Yang Zhenze, Yorke Sarah K, Knowles Tuomas P J, Buehler Markus J
Laboratory for Atomistic and Molecular Mechanics, Department of Civil and Environmental Engineering, Massachusetts Institute of Technology, 77 Massachusetts Ave., Room 1-165, Cambridge, MA 02139, USA.
Department of Materials Science and Engineering, Massachusetts Institute of Technology, 77 Massachusetts Ave., Cambridge, MA 02139, USA.
Sci Adv. 2025 Mar 28;11(13):eadv1971. doi: 10.1126/sciadv.adv1971. Epub 2025 Mar 26.
Peptides are ubiquitous and important biomolecules that self-assemble into diverse structures. Although extensive research has explored the effects of chemical composition and exterior conditions on self-assembly, a systematic study consolidating these data to uncover global rules is lacking. In this work, we curate a peptide assembly database through a combination of manual processing by human experts and large language model-assisted literature mining. As a result, we collect over 1000 experimental data entries with information about peptide sequence, experimental conditions, and corresponding self-assembly phases. Using the data, machine learning models are developed, demonstrating excellent accuracy (>80%) in assembly phase classification. Moreover, we fine-tune a GPT model for peptide literature mining with the developed dataset, which markedly outperforms the pretrained model in extracting information from academic publications. This workflow can improve efficiency when exploring potential self-assembling peptide candidates, through guiding experimental work, while also deepening our understanding of the governing mechanisms.

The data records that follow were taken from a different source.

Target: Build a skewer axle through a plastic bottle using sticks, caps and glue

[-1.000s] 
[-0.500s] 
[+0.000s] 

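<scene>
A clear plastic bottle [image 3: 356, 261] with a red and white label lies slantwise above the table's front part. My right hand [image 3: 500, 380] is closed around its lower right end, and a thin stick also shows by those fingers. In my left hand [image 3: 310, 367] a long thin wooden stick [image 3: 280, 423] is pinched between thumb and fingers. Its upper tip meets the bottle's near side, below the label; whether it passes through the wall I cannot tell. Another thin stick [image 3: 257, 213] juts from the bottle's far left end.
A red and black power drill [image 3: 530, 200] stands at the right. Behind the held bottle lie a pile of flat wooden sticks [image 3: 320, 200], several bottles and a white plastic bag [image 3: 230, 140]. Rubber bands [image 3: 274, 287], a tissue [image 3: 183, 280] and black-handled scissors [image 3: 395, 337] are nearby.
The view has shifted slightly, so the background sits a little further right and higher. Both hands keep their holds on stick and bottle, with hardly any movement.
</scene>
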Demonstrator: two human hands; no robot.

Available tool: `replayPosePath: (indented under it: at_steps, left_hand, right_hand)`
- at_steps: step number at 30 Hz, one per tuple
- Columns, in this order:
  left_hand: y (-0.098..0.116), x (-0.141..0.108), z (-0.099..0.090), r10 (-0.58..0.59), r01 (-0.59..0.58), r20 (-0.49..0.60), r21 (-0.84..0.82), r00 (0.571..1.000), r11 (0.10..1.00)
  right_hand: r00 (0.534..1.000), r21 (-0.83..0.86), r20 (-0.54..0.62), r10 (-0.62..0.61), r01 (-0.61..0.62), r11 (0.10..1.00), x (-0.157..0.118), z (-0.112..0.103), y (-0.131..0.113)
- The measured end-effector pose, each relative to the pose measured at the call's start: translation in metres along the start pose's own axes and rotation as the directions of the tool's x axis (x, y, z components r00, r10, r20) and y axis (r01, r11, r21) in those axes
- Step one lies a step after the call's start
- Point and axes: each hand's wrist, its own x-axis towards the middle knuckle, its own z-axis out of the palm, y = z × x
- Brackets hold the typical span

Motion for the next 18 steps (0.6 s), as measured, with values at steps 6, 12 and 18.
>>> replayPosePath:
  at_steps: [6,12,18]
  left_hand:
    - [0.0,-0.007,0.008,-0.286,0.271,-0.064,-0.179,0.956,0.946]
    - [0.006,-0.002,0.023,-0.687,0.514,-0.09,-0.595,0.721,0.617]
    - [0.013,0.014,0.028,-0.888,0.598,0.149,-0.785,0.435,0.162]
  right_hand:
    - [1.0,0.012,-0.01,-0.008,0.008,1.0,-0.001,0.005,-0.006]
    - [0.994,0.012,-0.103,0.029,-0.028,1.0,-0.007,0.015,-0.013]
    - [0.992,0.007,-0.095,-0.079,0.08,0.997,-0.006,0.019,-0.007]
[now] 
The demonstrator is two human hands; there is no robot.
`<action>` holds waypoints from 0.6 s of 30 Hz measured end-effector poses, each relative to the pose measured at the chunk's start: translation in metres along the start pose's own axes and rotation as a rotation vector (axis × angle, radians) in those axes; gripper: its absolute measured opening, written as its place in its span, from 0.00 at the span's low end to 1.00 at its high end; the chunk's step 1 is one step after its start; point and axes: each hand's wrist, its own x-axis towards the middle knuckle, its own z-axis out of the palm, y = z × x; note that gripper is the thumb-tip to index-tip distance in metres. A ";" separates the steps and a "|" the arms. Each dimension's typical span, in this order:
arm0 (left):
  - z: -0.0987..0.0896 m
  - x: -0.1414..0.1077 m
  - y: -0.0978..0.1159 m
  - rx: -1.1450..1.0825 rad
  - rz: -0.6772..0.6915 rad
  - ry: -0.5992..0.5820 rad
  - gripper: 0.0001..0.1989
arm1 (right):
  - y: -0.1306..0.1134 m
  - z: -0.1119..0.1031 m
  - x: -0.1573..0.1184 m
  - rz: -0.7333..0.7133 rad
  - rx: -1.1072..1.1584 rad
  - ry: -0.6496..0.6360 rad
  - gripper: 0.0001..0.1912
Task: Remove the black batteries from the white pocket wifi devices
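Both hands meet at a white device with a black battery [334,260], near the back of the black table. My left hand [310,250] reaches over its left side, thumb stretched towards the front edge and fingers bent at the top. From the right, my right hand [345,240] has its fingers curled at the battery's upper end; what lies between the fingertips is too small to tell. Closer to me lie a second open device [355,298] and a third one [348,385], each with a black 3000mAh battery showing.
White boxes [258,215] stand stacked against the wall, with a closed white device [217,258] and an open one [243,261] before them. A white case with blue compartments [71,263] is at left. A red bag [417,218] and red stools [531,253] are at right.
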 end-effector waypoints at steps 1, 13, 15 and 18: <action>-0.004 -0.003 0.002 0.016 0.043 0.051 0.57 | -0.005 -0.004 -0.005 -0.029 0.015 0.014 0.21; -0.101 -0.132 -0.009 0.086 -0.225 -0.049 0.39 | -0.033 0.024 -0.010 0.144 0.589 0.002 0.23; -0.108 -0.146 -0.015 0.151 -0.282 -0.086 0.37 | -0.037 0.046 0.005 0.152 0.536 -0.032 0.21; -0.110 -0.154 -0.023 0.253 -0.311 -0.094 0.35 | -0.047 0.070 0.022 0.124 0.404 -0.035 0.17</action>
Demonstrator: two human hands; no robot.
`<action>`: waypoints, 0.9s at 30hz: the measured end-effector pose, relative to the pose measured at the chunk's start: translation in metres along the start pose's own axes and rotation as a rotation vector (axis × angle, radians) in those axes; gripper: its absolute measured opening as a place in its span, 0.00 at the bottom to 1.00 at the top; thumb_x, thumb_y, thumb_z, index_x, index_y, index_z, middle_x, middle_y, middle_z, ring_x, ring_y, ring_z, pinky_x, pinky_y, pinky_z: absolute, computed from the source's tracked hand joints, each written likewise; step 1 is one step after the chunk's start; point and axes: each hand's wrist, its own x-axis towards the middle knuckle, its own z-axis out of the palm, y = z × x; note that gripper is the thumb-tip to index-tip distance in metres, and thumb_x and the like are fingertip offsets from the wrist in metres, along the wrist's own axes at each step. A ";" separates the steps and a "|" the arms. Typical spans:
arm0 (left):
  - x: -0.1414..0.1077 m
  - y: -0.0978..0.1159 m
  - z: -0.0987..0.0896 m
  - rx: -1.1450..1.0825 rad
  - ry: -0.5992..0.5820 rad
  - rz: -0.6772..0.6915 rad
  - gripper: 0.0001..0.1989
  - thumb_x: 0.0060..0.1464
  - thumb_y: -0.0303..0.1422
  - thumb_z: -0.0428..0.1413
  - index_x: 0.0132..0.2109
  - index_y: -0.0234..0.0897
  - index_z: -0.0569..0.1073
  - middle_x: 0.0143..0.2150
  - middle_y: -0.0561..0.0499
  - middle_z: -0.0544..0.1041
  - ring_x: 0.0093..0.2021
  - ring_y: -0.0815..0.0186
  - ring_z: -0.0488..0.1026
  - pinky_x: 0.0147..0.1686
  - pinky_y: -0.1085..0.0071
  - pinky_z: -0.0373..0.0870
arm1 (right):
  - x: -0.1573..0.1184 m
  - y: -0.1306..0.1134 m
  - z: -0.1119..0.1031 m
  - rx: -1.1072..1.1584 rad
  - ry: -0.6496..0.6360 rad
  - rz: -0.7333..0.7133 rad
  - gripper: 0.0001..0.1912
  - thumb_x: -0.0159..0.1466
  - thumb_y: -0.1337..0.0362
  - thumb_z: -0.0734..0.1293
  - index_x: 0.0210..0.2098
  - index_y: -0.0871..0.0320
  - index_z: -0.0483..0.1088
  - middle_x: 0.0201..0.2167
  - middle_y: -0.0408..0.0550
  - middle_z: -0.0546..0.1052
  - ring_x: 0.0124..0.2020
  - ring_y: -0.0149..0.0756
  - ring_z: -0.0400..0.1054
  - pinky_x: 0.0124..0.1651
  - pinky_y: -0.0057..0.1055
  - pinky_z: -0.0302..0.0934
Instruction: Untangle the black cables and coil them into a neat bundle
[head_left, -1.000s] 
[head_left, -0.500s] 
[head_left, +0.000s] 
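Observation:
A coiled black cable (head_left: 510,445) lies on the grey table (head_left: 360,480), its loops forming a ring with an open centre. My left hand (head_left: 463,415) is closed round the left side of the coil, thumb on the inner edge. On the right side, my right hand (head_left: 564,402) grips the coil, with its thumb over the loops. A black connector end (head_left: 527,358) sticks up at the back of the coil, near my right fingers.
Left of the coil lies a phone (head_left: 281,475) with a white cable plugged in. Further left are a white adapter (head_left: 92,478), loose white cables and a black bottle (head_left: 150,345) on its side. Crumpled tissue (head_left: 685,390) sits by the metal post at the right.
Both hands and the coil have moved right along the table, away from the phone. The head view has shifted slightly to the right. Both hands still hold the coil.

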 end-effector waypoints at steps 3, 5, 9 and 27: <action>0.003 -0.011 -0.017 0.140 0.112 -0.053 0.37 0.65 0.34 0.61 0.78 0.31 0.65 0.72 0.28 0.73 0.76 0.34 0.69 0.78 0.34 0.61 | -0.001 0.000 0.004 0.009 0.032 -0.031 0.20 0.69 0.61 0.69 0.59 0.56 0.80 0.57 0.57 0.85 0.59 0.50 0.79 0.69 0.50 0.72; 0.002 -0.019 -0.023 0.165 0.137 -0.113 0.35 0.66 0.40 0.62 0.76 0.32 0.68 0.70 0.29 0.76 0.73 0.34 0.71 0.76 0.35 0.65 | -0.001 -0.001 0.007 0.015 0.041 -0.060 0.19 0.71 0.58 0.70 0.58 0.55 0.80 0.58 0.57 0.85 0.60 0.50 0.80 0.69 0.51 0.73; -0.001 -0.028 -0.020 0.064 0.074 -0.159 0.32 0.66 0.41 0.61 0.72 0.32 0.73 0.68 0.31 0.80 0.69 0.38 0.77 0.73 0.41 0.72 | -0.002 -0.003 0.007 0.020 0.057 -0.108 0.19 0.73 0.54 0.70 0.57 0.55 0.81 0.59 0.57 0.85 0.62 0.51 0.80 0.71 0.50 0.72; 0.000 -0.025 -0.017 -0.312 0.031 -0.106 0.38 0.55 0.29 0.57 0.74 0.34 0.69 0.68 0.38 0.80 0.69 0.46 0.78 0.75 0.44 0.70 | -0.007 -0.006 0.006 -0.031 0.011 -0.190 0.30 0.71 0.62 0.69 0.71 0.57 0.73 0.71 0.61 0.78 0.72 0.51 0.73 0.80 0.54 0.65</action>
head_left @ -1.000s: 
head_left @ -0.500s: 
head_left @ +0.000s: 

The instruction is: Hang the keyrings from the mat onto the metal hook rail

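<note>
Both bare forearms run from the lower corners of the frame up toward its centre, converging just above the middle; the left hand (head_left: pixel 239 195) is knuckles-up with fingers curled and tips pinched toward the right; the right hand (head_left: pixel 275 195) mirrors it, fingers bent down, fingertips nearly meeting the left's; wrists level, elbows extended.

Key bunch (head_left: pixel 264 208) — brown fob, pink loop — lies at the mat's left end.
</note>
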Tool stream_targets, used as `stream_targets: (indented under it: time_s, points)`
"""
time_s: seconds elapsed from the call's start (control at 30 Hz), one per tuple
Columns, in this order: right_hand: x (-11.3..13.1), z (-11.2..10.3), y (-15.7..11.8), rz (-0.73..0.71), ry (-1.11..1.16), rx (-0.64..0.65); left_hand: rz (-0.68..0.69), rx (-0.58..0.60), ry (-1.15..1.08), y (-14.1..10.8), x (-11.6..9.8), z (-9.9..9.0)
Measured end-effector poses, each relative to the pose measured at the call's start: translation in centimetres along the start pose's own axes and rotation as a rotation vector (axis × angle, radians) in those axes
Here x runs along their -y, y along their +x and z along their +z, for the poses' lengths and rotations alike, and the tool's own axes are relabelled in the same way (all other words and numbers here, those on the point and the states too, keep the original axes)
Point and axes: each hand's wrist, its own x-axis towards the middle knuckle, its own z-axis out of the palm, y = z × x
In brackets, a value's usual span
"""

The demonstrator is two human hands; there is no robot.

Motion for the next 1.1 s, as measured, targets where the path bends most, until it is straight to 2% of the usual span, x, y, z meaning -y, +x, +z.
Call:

肽是普遍存在且重要的生物分子,可自组装成多种结构。尽管已有广泛研究探讨了化学成分和外部条件对自组装的影响,但缺乏将这些数据整合起来以揭示通用规则的系统性研究。在这项工作中,我们通过人类专家的手动处理与大语言模型辅助的文献挖掘相结合的方式,精心构建了一个肽组装数据库。结果,我们收集了1000多个实验数据条目,这些条目包含肽序列、实验条件及相应自组装阶段的信息。利用这些数据,开发了机器学习模型,在组装阶段分类中显示出优异的准确率(>80%)。此外,我们使用所开发的数据集对用于肽文献挖掘的GPT模型进行了微调,在从学术出版物中提取信息方面,该模型明显优于预训练模型。这种工作流程通过指导实验工作,在探索潜在的自组装肽候选物时可提高效率,同时也加深了我们对调控机制的理解。